Hückeswagen: Solidarität mit Kurt Beck

Hückeswagen : Solidarität mit Kurt Beck

Interview Nach aktuellen Umfragen hat die SPD bundesweit das bisher wohl tiefste Tief in der Wählergunst erreicht. Wie fühlt sich in dieser Situation und ein Jahr vor der Kommunalwahl der Ortsvorsitzende Horst Fink?

Herr Fink, Sie sind Vorsitzender des SPD-Ortsvereins Hückeswagen. Können Sie in dieser Eigenschaft angesichts der aktuellen Umfragewerte überhaupt noch ruhig schlafen?

Fink Als Vorsitzender der SPD Hückeswagen versuche ich, eine vernünftige politische Arbeit für unsere schöne Stadt zu leisten. Das kann nach meiner Auffassung aber nur im Team gut gelingen. Viele Wahlen stehen in 2009 an, und es gilt nun, gute Kandidaten für die Wahlbezirke zu finden. Leider finden sich immer wenige Mitbürgerinnen und Mitbürger, die sich längerfristig für unsere Gesellschaft politisch engagieren. Das lässt mich natürlich nicht ruhen. Außerdem fühle ich mich auch in der Verantwortung für meine Partei gegenüber unseren Mitgliedern.Die permanente, teilweise auch schon tendenziöse Hetzkampagne vieler Medien gegenüber allem, was zur Zeit von der Bundes-SPD kommt, trägt nicht wirklich zur Verbesserung meines Schlafes bei.

Was sind Ihrer Meinung nach die Gründe für das derzeitige Umfragetief?

Fink Die immer, immer wieder gestellte Frage, ob die SPD mit der Linkspartei jetzt, bald oder in Zukunft zusammenarbeiten wird oder würde. Ich glaube, die meisten Bürger können es einfach nicht mehr hören und wenden sich ab. Viele, nicht unbedingt SPD-freundliche Medien wissen das und halten das Süppchen am Kochen.

Schlägt die Stimmung der Wähler auch auf den Ortsverein durch? Wenn ja, in welcher Form? Gibt es zum Beispiel Kritik der Mitglieder, die Forderung nach einem Kurswechsel oder gibt es vermehrt Austritte?

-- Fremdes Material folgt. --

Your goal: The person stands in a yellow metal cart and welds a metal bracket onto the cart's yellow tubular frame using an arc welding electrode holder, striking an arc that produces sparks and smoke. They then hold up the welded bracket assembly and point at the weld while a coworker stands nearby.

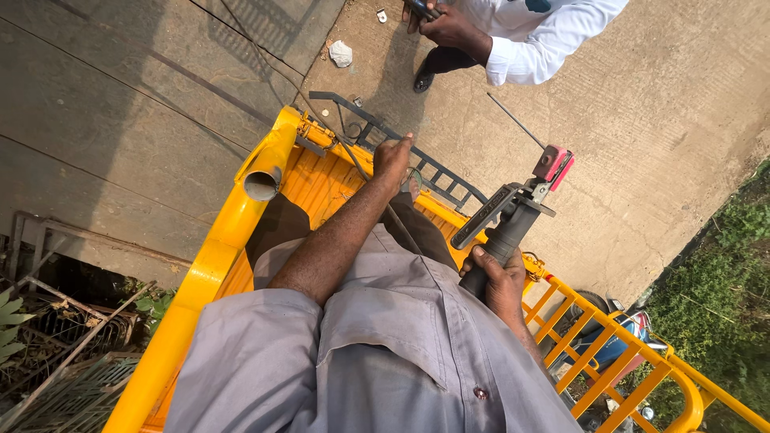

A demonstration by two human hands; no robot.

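Grey shirt cloth (377,353) fills the near edge of the view, with the wearer's dark trousers (281,228) beyond it. The right hand (499,282) sits near and to the right, its fingers (485,261) wrapped tight round the black handle of a welding electrode holder (513,216). The handle runs up and away from the fist, so the clamp head with its red jaw cover (553,164) lies well beyond the fingertips, and a thin welding rod (516,120) sticks out farther still, slanting up to the left. The left hand (393,159) reaches farther out at the centre, above the edge of the yellow metal frame (233,224); its fingers are curled downward, but what they pinch cannot be told. A thin cable (321,120) runs past this hand. Just beyond lies a dark ladder-like steel piece (437,172) on the concrete floor (642,120). At the far top edge, another person's hands (445,28) in white sleeves hold a small dark object.
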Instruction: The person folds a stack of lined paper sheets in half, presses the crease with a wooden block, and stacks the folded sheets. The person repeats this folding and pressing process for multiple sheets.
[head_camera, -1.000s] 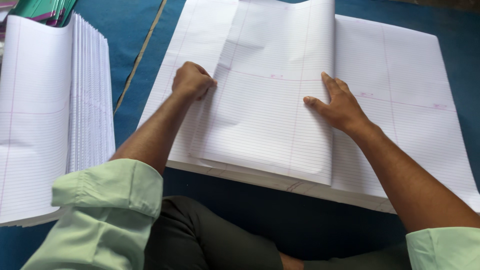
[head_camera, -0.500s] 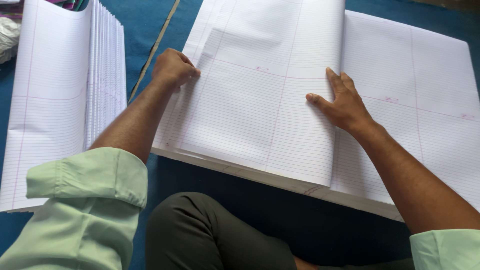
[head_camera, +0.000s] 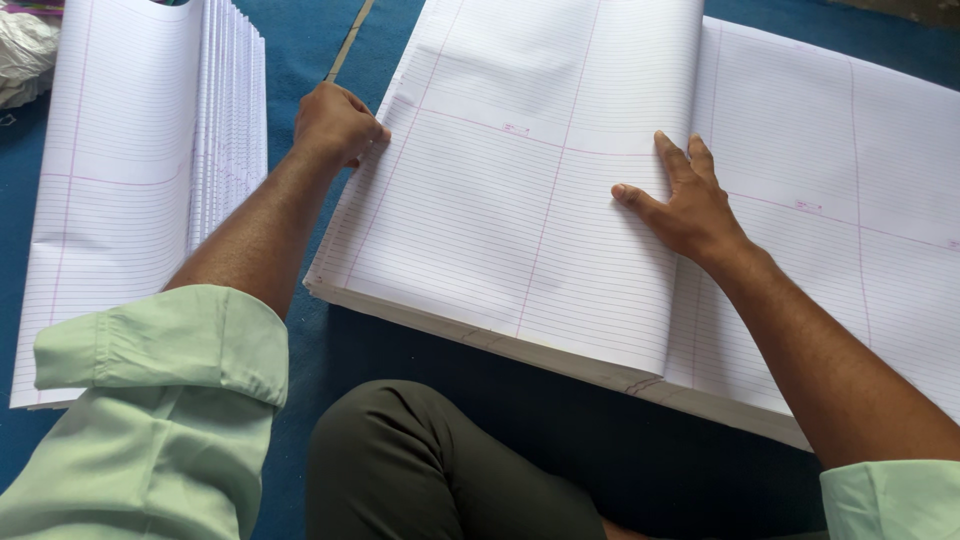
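A blue floor mat (head_camera: 300, 40) carries everything, so the big sheets lie flat and within arm's reach. The largest thing is the stack of ruled paper sheets (head_camera: 830, 180), spread across the middle and right. On it lies a folded sheet (head_camera: 520, 210), its fold at the right edge. At the far left lies a pile of folded ruled sheets (head_camera: 120, 180), fanned so each stays separate. The right hand (head_camera: 685, 200) rests flat, fingers spread, beside the fold, pressing it down. The left hand (head_camera: 335, 125), its grip curled closed, pinches the folded sheet's left edges to keep them aligned.
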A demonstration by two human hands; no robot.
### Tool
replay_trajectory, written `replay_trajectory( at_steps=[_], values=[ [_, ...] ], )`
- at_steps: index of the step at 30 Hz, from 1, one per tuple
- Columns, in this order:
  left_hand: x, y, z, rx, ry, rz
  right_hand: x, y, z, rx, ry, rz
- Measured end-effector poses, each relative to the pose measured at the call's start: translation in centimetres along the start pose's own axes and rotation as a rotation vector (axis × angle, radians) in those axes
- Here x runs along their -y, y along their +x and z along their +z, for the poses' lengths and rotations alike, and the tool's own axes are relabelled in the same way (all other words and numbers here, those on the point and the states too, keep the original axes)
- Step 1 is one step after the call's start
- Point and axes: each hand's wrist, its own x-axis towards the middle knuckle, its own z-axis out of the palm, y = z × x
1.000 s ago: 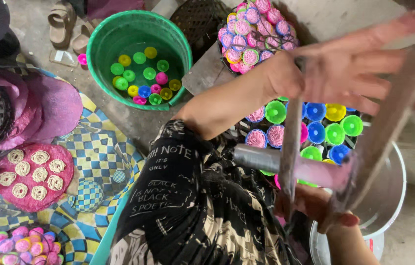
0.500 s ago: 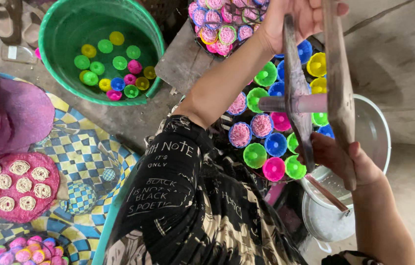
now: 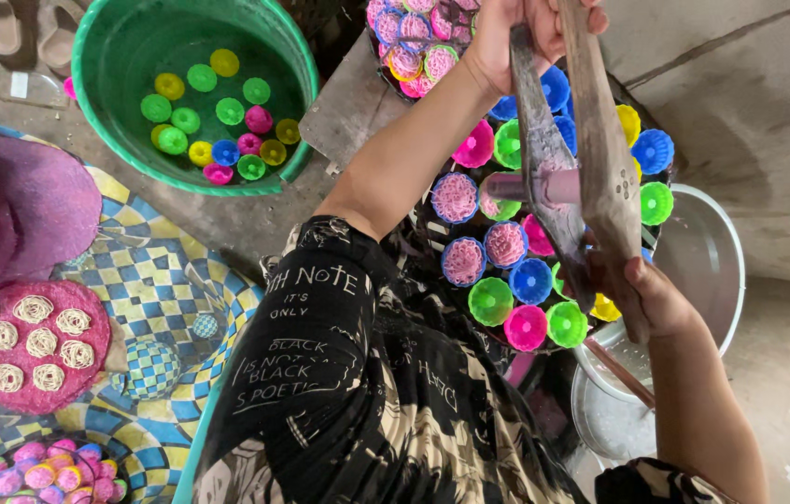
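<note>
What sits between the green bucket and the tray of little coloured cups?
In the head view, a flat grey board lies between the green bucket and the cup tray.

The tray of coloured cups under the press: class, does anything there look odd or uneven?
Slightly. In the tray of cups, a few hold pink noodle nests while most sit empty. Nothing looks spilled or broken.

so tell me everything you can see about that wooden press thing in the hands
The wooden press is two long, worn, grey-brown wooden arms set side by side, joined partway along by a pale pink cylinder crossing between them. It stands nearly upright, tilted slightly, above the tray of coloured moulds. The left hand grips its top end; the right hand holds its lower end.
</note>
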Motion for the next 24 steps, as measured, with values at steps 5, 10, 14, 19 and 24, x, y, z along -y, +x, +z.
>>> replay_trajectory(
  at_steps=[5,10,14,19,24],
  values=[
    [1.1,0.3,1.1,-0.022,-0.053,-0.011,0.9,-0.8,-0.3,-0.071,-0.135,-0.012],
    [1.7,-1.1,2.3,-0.127,-0.179,-0.072,1.1,-1.6,0.8,-0.156,-0.140,-0.012],
    [0.5,-1.9,0.7,-0.123,-0.115,-0.076,0.7,-0.2,2.1,-0.098,-0.159,0.010],
    [0.4,-0.5,-0.5,-0.105,0.139,0.091,0.9,1.1,2.4,-0.177,-0.198,-0.087],
    [0.5,-0.6,3.2,-0.188,-0.170,-0.071,1.1,-0.4,2.9,-0.243,-0.266,-0.101]
  ],
)
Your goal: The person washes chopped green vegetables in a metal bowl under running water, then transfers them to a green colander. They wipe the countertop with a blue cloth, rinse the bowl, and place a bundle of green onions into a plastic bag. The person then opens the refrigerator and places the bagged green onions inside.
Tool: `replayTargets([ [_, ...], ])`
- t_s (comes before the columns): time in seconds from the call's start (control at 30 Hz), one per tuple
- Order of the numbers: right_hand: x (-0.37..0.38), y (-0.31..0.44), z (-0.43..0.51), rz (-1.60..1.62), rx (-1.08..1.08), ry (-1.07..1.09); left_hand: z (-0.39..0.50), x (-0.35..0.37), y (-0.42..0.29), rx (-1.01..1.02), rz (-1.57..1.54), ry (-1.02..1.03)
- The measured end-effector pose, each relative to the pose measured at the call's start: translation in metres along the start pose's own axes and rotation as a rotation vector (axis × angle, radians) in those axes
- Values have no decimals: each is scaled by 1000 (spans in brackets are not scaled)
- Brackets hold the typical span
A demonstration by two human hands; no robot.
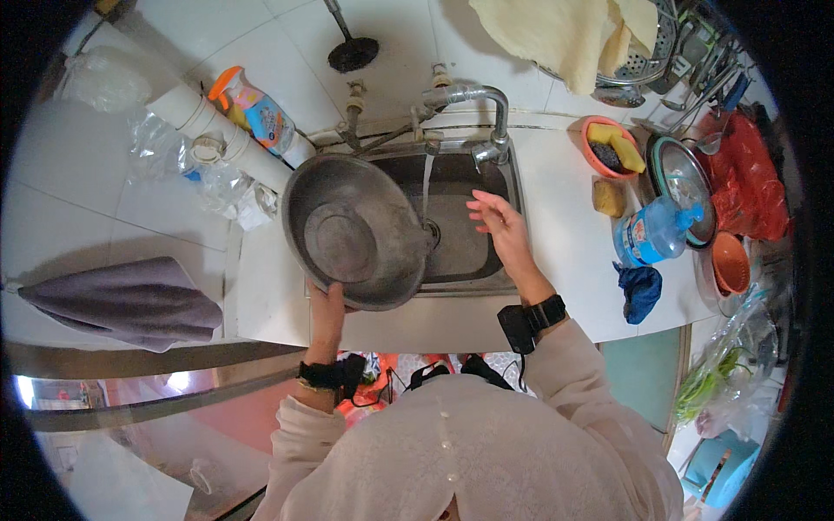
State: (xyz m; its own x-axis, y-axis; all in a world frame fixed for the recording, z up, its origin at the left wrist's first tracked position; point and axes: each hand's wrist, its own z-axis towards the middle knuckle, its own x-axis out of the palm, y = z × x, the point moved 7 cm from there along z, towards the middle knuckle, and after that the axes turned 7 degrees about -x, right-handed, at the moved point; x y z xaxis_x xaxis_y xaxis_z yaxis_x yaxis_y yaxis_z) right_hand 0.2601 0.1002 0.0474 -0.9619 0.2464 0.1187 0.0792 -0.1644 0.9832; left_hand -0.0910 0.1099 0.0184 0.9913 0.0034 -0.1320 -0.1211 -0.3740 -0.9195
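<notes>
My left hand [327,314] grips the near rim of a dark grey basin [342,244], thumb on the inside. The basin is tilted over the left part of a stainless steel sink [507,282]. Water [427,185] runs in a stream from a small tap [432,144] into the sink, just right of the basin's rim. Over the sink's right side hovers my right hand [500,225], fingers spread and holding nothing. Behind it stands a curved chrome faucet [498,117]. Part of the sink is hidden by the basin.
Right of the sink lie an orange bowl of sponges [612,148], a brown sponge [608,198], a blue plastic bottle [651,231] and a dark blue cloth [637,292]. At left are a spray bottle [260,117], a white pipe [228,140] and a hanging grey towel [130,303].
</notes>
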Motion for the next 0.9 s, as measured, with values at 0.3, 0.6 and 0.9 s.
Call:
replayTargets([
  [0.3, -17, -16, -1, 50, 23, -41, -25, 12, -109, 288, 856, -326],
  [0.6, -22, -40, -2, -286, -7, 29, -21, 7, -106, 228, 836, -328],
  [0.9, 93, -14, -88, -850, -651, 825, -21, 25, 13, -300, -236, 95],
])
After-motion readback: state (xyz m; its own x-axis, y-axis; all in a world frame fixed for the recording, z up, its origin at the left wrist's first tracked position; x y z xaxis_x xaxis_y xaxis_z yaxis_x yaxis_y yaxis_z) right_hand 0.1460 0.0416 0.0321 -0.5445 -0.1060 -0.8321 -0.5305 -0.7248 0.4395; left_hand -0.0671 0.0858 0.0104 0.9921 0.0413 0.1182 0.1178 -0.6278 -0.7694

Fink Die Stimmung könnte natürlich besser sein. Ich denke, unsere Wähler wissen, wie schwer es für Kurt Beck ist, in unserer individualisierten, kapitalgeprägten, globalisierten Welt sozialdemokratische Werte zu vermitteln. Es gilt scheinbar nur "bad news are good news". Austritte gibt es zurzeit keine.

Kann ein Ortsverein überhaupt gegensteuern?

Fink: Meine Befürchtung ist, der Ortsverein kann den Bundestrend durch gute kommunale Ortspolitik nur in geringem Maße beeinflussen. Ich bin aber fest davon überzeugt, die Hückeswagener Bürgerinnen und Bürger haben die erfolgreiche Entwicklung unserer Stadt in den letzten vier Jahren positiv erfahren. Die SPD vor Ort — zusammen mit Grünen, FDP und UWG — hat mit unserem Bürgermeister Uwe Ufer eine gute Politik für unsere Stadt auf den Weg gebracht. Wichtige Projekte wie Stadtstraße, Radweg, West 3 werden zurzeit beschlossen. Vielleicht erinnert man sich, dass Willy Stahl und Jürgen Quass die Wegbereiter für unseren sehr erfolgreichen Bürgermeister waren.

Frage: Haben Sie Sorge, dass sich in Hückeswagen "Die Linken" gruppieren könnten?

Fink: Sorge habe ich zurzeit nicht, denn schon jetzt sind sechs Gruppierungen im Rat vertreten.

Frage: Was muss in der SPD bundesweit passieren, damit es wieder aufwärts geht?

Fink: Ruhe muss einkehren! Solidarität und Klarheit sind gefragt. Die enormen Schulden müssen endlich abgebaut werden, um die wahnsinnigen Zinszahlungen zu reduzieren. Es gilt eine uneingeschränkte, solidarische Unterstützung unseres Parteivorsitzenden Kurt Beck. Er ist ein ganz normaler Bürger. Wer länger nachdenkt, weiß, welches gesundheitliche Risiko dieses verantwortliche Amt in sich birgt. Er hat sich der Aufgabe gestellt. Ich weiß das zu würdigen. Ich hoffe, viele Bürger auch.

Die Fragen stellte BM-Mitarbeiter Norbert Bangert.